Assignment:
Among the entries below, please show each line that carries the word "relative".

Available data:
□ □ □ □ □ □ □
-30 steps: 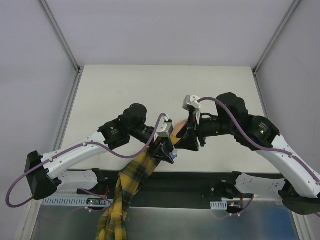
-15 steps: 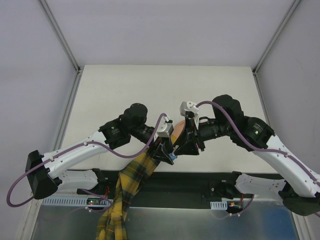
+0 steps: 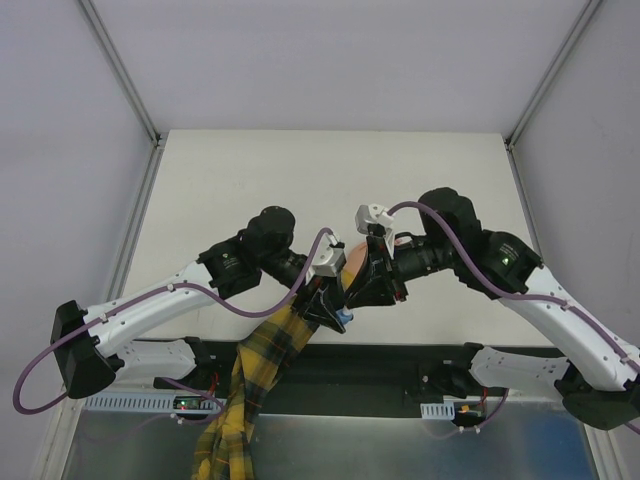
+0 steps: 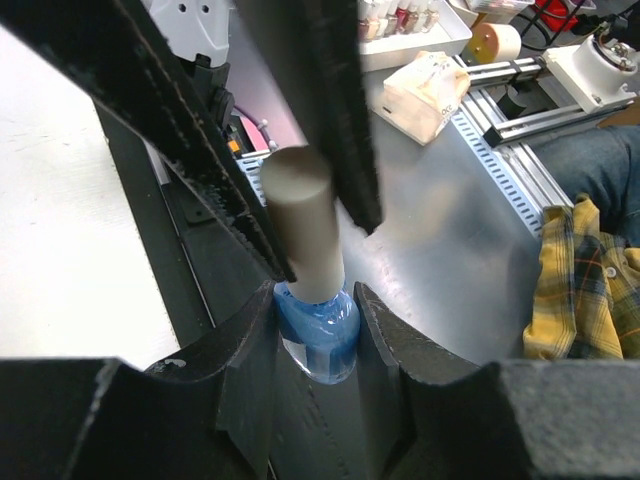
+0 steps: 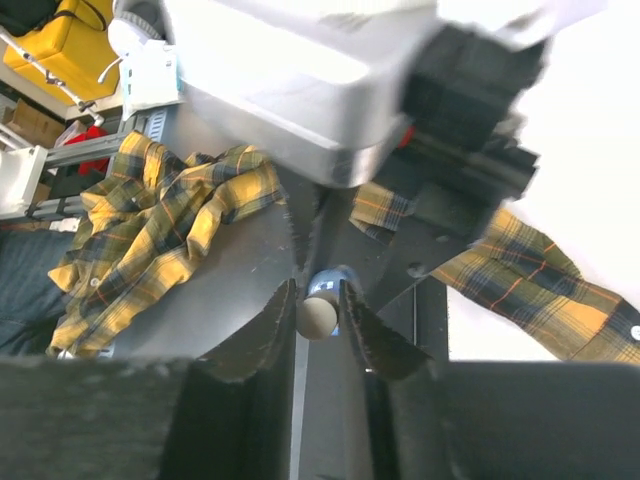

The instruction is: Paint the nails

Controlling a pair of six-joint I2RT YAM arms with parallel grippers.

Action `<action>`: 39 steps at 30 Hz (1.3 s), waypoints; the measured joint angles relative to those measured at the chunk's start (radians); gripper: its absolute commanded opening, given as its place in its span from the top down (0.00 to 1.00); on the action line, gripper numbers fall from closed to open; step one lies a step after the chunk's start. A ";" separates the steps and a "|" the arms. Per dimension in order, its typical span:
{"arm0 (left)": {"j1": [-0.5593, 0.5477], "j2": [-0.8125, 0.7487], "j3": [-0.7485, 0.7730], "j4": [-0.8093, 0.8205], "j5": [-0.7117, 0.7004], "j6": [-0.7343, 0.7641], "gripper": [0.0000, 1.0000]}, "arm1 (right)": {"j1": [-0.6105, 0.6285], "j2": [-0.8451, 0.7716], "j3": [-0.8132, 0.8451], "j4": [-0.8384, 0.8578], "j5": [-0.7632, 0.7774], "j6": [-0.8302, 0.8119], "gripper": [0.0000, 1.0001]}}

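Both arms are folded inward, elbows out, so the wrists meet nose to nose over the near middle of the worktop (image 3: 300, 180). The left claw (image 3: 330, 305) reaches in from the left, angled down, and is clamped on the small blue polish bottle (image 4: 316, 335). In its wrist view you can see a finger pressed on each side of the glass.

The right claw (image 3: 362, 285) comes in from the right and points down at the same spot. It's pinched on the bottle's grey cap (image 4: 298, 222), which stands upright on the bottle neck with a finger snug on each side.

The peach-coloured hand (image 3: 357, 258) only just peeks out behind the two claws, right where they meet. Its yellow plaid sleeve (image 3: 262, 352) trails off the near edge toward the lower left. The nails themselves are buried under all that hardware, so I can't make out a single one, or tell which are tinted.
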 measured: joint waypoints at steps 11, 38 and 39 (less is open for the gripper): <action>0.037 -0.048 -0.016 -0.027 -0.205 -0.013 1.00 | -0.024 0.017 -0.002 0.037 0.098 -0.029 1.00; 0.128 -0.144 -0.227 0.179 -0.927 0.068 1.00 | 0.206 0.245 0.002 0.269 1.180 0.523 0.95; 0.128 -0.142 -0.227 0.182 -0.927 0.067 1.00 | 0.205 0.245 0.002 0.269 1.180 0.523 0.91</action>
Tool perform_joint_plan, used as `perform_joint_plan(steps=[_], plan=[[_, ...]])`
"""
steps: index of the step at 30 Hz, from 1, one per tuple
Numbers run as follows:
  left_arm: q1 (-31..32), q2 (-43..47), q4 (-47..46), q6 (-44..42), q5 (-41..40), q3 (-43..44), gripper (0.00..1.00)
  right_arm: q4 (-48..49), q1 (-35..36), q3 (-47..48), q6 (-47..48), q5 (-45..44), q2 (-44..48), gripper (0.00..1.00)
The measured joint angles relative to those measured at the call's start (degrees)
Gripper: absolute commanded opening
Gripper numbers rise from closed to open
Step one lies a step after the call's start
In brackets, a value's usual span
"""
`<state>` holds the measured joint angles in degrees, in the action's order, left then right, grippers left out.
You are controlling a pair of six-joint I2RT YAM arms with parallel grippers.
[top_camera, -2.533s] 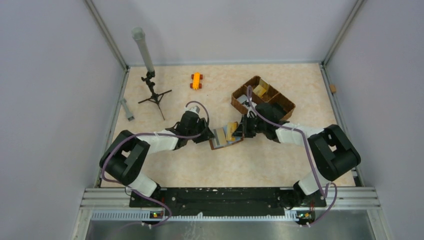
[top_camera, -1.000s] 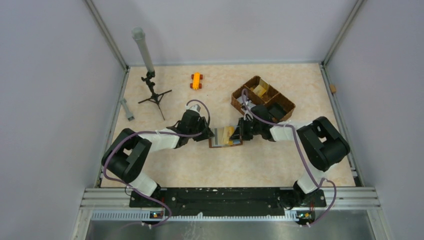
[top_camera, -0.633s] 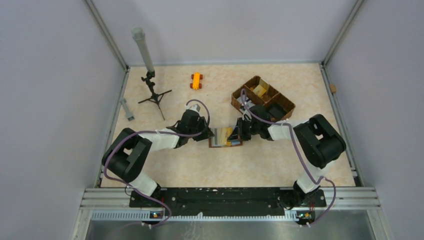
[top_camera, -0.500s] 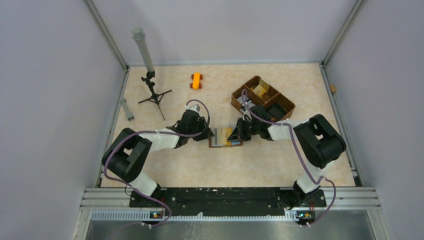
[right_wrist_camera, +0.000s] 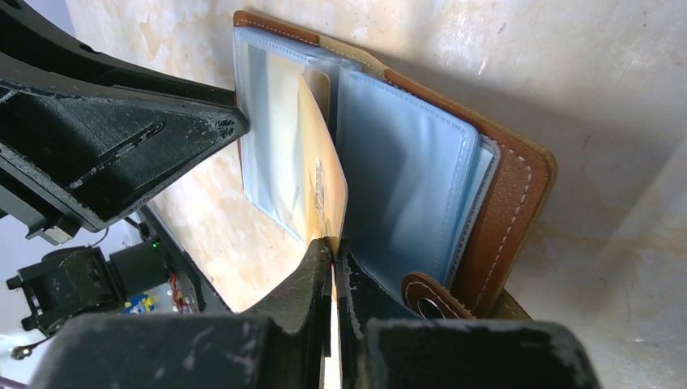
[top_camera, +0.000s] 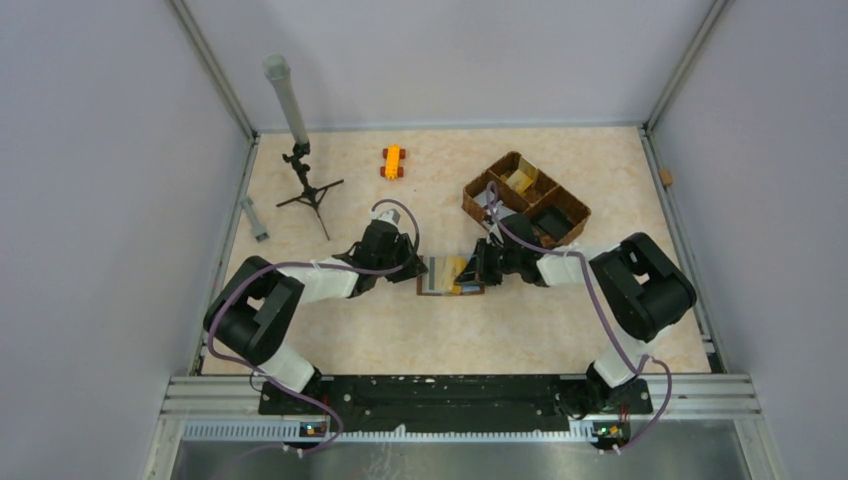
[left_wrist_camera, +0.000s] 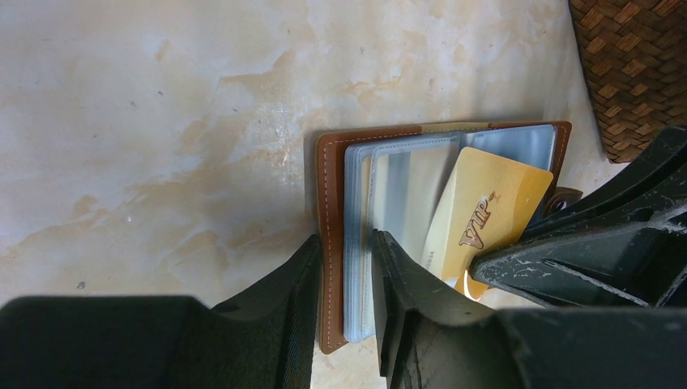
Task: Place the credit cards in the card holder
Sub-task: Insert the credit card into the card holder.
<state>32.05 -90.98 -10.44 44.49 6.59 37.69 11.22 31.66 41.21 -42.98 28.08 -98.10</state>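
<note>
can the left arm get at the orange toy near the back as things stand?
Probably not right now. The path to the orange toy looks bare, but the left gripper is clamped on the card holder, steadying it while the right gripper slides in a gold card. It would have to let go first.

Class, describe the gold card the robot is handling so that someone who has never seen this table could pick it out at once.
Start at the brown woven basket at the table's far right, then look just nearer and left to the open card holder between both arms. The gold card lies slanted over its clear pockets, pinched by the right claw; it alone reads VIP.
</note>
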Motion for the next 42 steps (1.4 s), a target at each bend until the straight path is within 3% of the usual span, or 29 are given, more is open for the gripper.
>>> perform_joint_plan(steps=[19, 37, 42], plan=[[-0.09, 1.27, -6.38, -1.79, 1.38, -4.11, 0.33, -2.16, 0.7, -1.62, -9.62, -2.36, 1.16, 0.0], [-0.87, 1.64, -10.84, -6.6, 4.48, -6.36, 0.33, -13.16, 3.06, 9.4, -8.52, -2.56, -5.09, 0.0], [-1.18, 1.64, -10.95, -7.04, 4.33, -6.36, 0.31, -19.85, 4.17, 15.28, -4.52, -3.5, -7.21, 0.15]])
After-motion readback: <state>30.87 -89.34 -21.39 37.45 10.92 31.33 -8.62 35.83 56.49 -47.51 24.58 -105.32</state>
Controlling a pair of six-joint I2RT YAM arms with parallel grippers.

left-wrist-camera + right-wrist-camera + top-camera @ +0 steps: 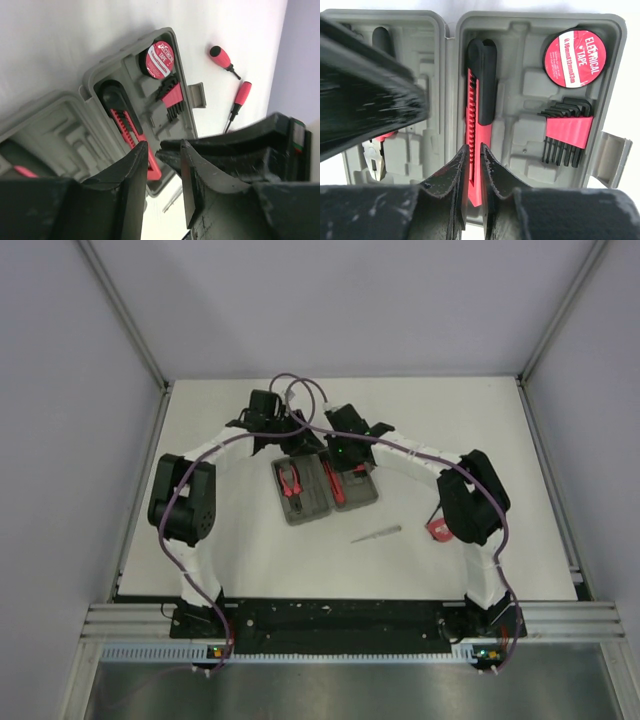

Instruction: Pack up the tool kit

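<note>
White matte table (480, 440), aluminium rail (350, 618) along the near edge, plain grey walls (350, 300) on three sides. Two arms.

Nearest the bases: one slim grey pen-shaped tool (376, 534) loose on the table, just in front of the case. Off the case's latch side: two red-handled screwdrivers (222, 59), loose, apart from each other.

Mid-table: one grey plastic clamshell case (305, 512), open flat, two halves.
- Left half: one red-and-black pliers (375, 162).
- Right half: one red-and-black utility knife (481, 85) in its slot, one black electrical tape roll (575, 58) with a red label, and one set of black hex keys (567, 131) in a red holder.

Right gripper (473, 150): fingers nearly together over the knife's red end. Can't tell if they pinch it.

Left gripper (163, 145): at the case's far side, fingers apart, nothing between them.
</note>
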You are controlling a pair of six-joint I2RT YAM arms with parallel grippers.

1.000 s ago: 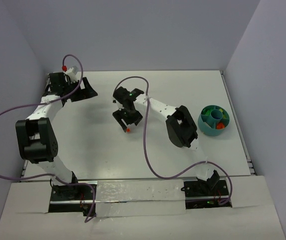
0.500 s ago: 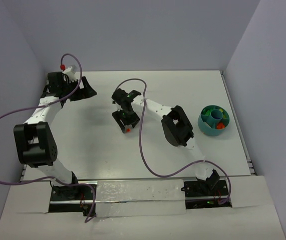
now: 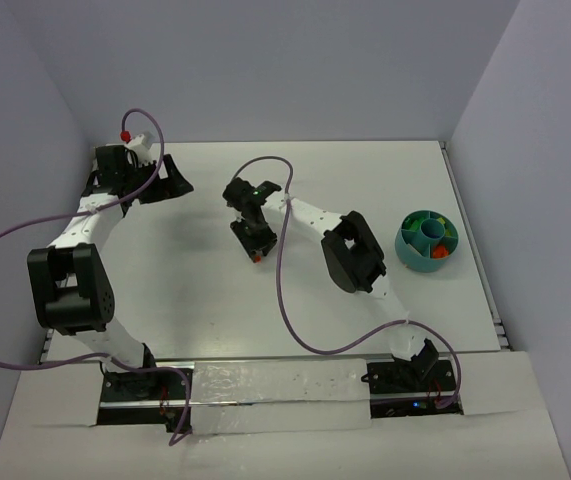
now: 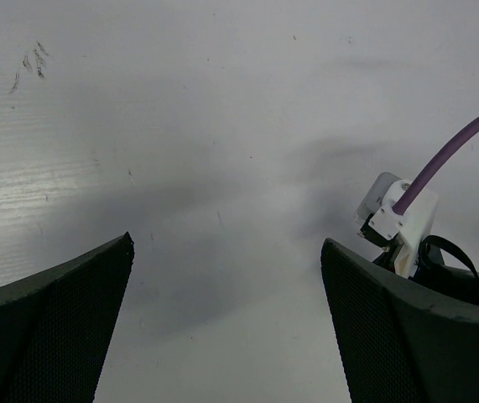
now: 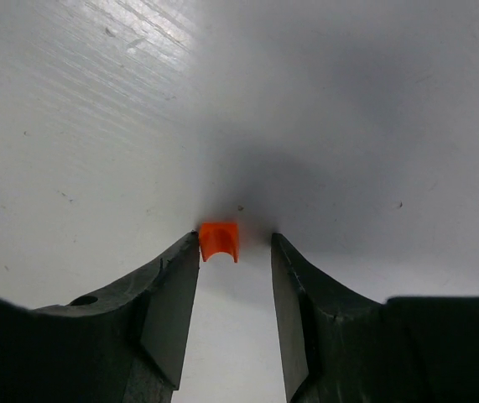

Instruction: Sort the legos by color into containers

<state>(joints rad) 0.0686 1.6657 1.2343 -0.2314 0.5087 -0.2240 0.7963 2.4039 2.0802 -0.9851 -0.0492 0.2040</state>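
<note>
A small orange-red lego (image 5: 219, 240) lies on the white table (image 3: 365, 180), seen from above just below the right gripper (image 3: 255, 245) as an orange-red lego (image 3: 255, 257). In the right wrist view my right gripper (image 5: 235, 243) straddles it: the left finger touches the brick's side, and a narrow gap remains at the right finger. The round teal-blue bowl (image 3: 410, 257) stands at the right, holding green legos (image 3: 425, 215) and an orange-red lego (image 3: 442, 251). My left gripper (image 3: 175, 178) is wide open at the back left, and in its wrist view the left gripper (image 4: 226, 243) holds nothing.
White walls close the table at the back and both sides. Purple cables loop from both arms over the table. The left arm's white cable plug (image 4: 398, 218) shows beside its right finger. Faint scratch marks (image 4: 29, 67) dot the tabletop.
The right gripper's jaws have narrowed around the orange-red lego, and the gripper has shifted slightly left over it. The left arm moved slightly a second ago and then held still, gripper open.
</note>
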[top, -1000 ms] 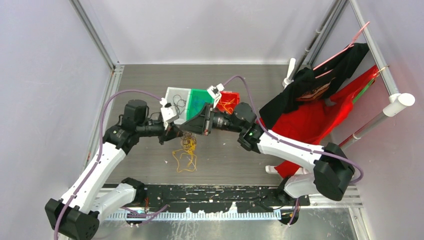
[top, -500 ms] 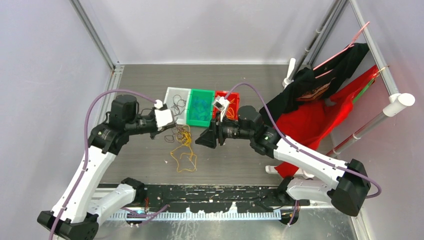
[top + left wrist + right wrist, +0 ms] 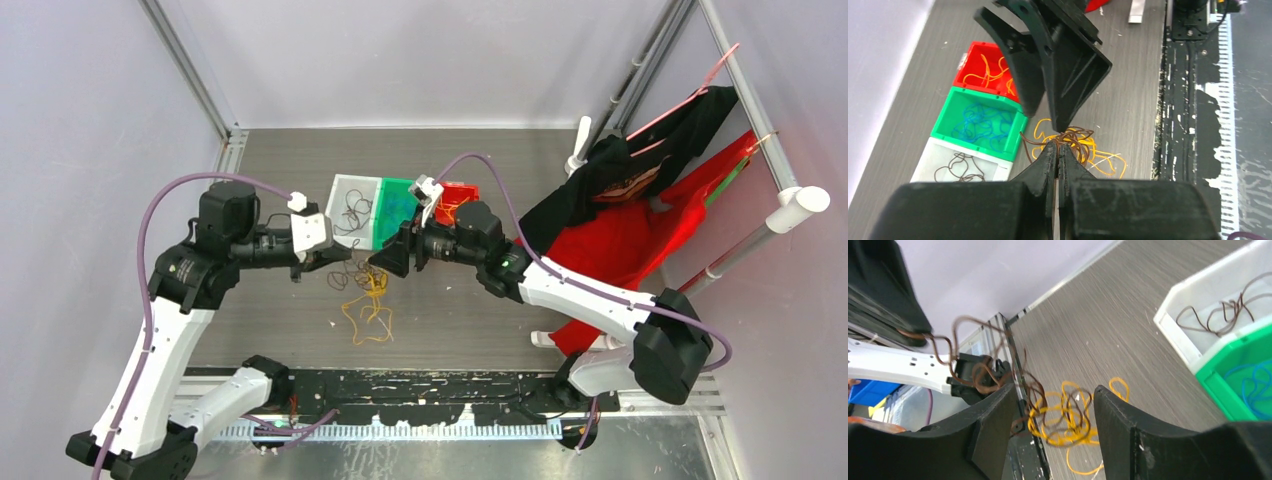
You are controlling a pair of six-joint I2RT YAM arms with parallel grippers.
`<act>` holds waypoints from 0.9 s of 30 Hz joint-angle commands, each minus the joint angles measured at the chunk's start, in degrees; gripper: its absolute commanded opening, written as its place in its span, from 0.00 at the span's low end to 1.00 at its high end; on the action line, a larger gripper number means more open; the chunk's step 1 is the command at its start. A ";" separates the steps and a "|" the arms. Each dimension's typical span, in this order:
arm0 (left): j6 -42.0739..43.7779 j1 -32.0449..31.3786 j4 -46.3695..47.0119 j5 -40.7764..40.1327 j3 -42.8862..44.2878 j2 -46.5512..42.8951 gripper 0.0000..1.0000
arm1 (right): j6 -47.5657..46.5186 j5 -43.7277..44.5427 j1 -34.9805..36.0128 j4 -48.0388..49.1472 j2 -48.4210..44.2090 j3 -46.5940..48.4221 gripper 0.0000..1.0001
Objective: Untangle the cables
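**First voice:** Where do the cables lie?

**Second voice:** Yellow and brown cables [image 3: 366, 298] sit tangled on the worktop [image 3: 470, 320], between both tools. The left tool [image 3: 1057, 146] is clenched on a brown cable [image 3: 983, 375] running toward the right tool [image 3: 1052, 394].

**First voice:** And the right tool?

**Second voice:** Released, jaws spread, just beside those cables. Sorting bins [image 3: 975, 142] stand beyond.

So the thin, curly dark brown wires [image 3: 1075, 136] are bunched up above the grey surface [image 3: 470, 320], pinched at the top in the closed jaws of the left gripper [image 3: 1058, 147], with loose loops hanging down. Right under them, the thin yellow-orange wires [image 3: 368, 312] lie in a messy looped heap, snagged with the brown ones. Others sit in bins: brown in the white plastic bin [image 3: 968, 155], thin blue wires [image 3: 980, 125] in the green plastic bin [image 3: 983, 143], and orange in the red plastic bin [image 3: 980, 89].
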 commanded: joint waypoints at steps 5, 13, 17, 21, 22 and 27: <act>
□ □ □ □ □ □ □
Task output:
Action `<action>`: 39 steps at 30 Hz (1.3 s), waypoints; the measured joint angles relative to those measured at the chunk's start (radians); gripper: its absolute commanded opening, given as its place in its span from the top down (0.00 to 1.00); on the action line, gripper numbers fall from closed to open; step one lies a step after the chunk's start. A ";" separates the steps and a "|" the arms. Per dimension in order, its typical span:
The measured joint angles relative to those measured at the call's start (degrees)

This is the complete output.